‘Ah ! si nous pouvions parler à Dieu…’

Dire notre Père
 

…L’occasion de découvrir, comme une première fois, le Notre Père, une prière qui se récite le dimanche dans chaque Eglise, en toutes langues, plus ou moins machinalement. Peut-être le texte le plus précieux laissé par le Christ : parce que c'est une prière, parce qu’il est en soi une espèce de miracle, peut-être le plus beau, qui se continue aujourd’hui quand il est redit chaque jour par des centaines de millions de croyants… Miracle encore parce que le Notre Père est une prière extraordinaire, une sorte de diamant, qui en quelques phrases contient tout ce que la prière peut dire ou recevoir, tout ce que la foi peut croire, et tout ce que la théologie peut concevoir.

 

25 février :

Un dialogue tant espéré

 

Prier.
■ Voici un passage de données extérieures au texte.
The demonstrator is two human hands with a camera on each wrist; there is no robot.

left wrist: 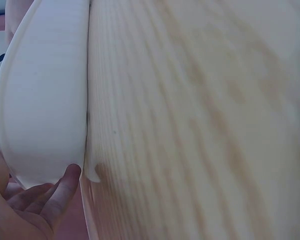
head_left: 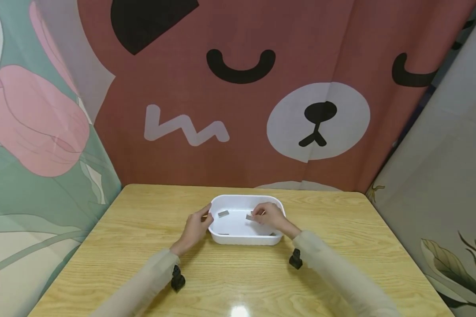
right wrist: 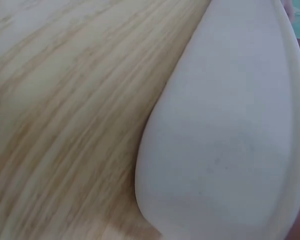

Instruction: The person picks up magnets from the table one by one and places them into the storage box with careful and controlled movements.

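Observation:
A white rectangular plastic tub (head_left: pixel 246 240) with rounded corners stands on the wooden table. My left hand (head_left: pixel 195 229) holds its left end, the thumb at the rim and the fingers against the outer wall; the left wrist view shows these fingers under the tub's side. Inside the tub, my right hand (head_left: pixel 270 216) pinches a small flat grey rectangular piece (head_left: pixel 249 217) between thumb and fingertips. Another grey piece (head_left: pixel 223 214) lies on the tub floor at the left. Further pieces show partly behind the front rim. In the right wrist view, the tub wall hides the right hand's fingers.
The light wood table (head_left: pixel 143 229) reaches back to a brown curtain (head_left: pixel 242 163) with a bear print. Patterned curtains hang at the left and right sides. A black wrist device (head_left: pixel 177 279) sits below the left sleeve, and another (head_left: pixel 295 259) below the right.

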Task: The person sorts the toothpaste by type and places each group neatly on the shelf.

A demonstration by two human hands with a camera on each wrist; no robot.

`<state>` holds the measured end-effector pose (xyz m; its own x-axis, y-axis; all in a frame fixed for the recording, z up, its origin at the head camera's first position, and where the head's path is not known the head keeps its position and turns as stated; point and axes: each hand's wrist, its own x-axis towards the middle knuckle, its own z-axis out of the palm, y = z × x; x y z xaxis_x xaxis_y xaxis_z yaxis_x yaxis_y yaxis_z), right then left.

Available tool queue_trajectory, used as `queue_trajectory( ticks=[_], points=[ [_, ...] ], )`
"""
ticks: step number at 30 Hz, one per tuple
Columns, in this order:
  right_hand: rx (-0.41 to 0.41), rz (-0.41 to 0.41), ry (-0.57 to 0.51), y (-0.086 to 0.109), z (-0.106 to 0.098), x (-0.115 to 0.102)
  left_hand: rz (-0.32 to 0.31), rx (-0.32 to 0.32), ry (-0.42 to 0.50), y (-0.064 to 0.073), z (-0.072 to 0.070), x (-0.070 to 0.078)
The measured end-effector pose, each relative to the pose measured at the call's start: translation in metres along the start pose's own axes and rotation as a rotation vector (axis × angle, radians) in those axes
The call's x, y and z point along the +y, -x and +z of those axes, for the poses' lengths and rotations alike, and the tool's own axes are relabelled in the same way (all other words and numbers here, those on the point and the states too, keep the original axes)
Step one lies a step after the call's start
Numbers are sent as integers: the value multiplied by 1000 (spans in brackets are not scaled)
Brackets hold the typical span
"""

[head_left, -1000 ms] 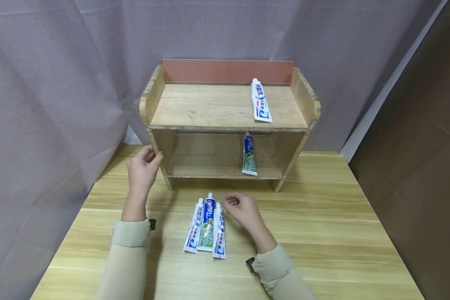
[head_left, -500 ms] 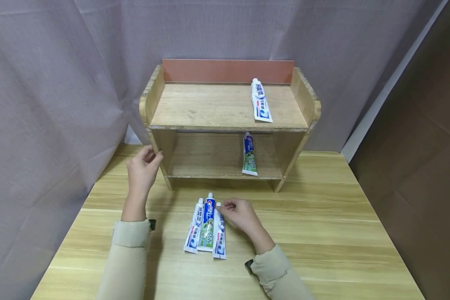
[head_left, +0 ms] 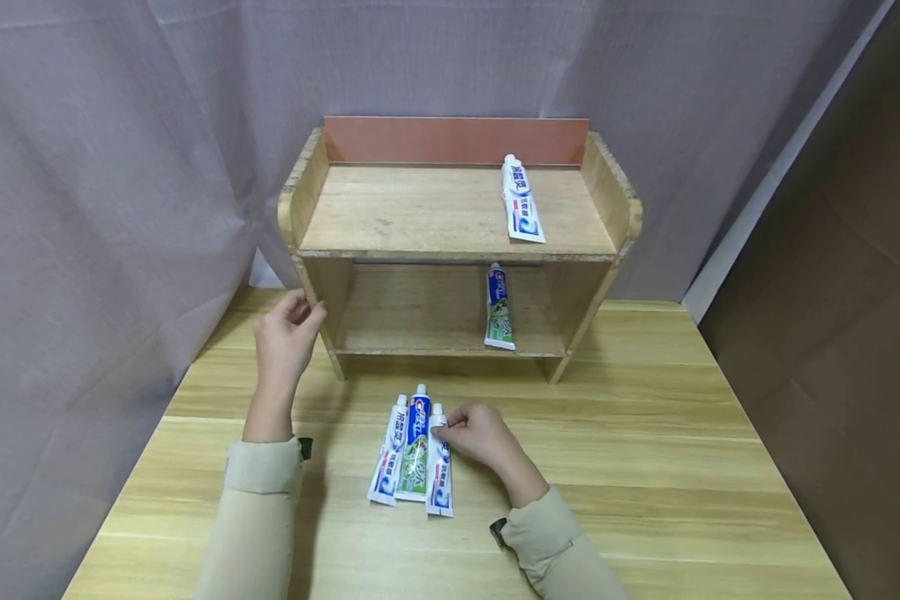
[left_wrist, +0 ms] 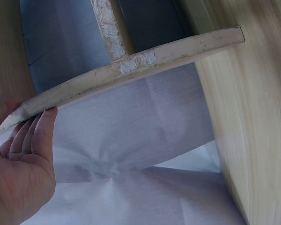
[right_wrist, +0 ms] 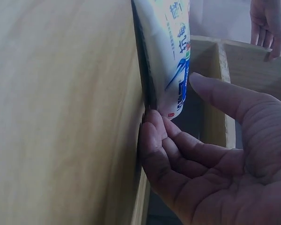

Parler à Dieu. Et l’entendre : une promesse recevable ?

4 mars :

Ce Dieu-là

Père…  et c’est la tendresse du Créateur qui nous enveloppe ;

Notre… et c’est l’humanité qui devient fraternité

11 mars :

Les invités de la promesse

Ton nom… et nous sommes libérés de nous-mêmes ;

Ton règne… et notre avenir, la Cité fraternelle, s’avance vers nous

18 mars :

Le boulanger de nos jours

Ta volonté… et nous voici le crayon de Dieu ;

Notre pain… et aussitôt nous recevons la force de chaque jour

25 mars :

Inondés de pardon

Le pardon… qui imprègne toute réalité et irrigue toute vie ;

La tentation…  et nous est donnée la promesse de nous reconstruire

1er avril :  

L’ultime face-à-face

Le mal… qui termine la prière par la certitude que sans Dieu Notre Père nous sommes perdus ;

Amen… parce que toute promesse sera tenue. 

 

Jean Paul Morley, après avoir été chauffeur de car puis équipier de la Mission Populaire Evangélique, docteur en théologie, est aujourd’hui pasteur à Boulogne-Billancourt. Il a dans son parcours toujours voulu conjuguer la certitude de la tendresse de Dieu, l’exigence de la solidarité, et la constance du dialogue intime avec le Père.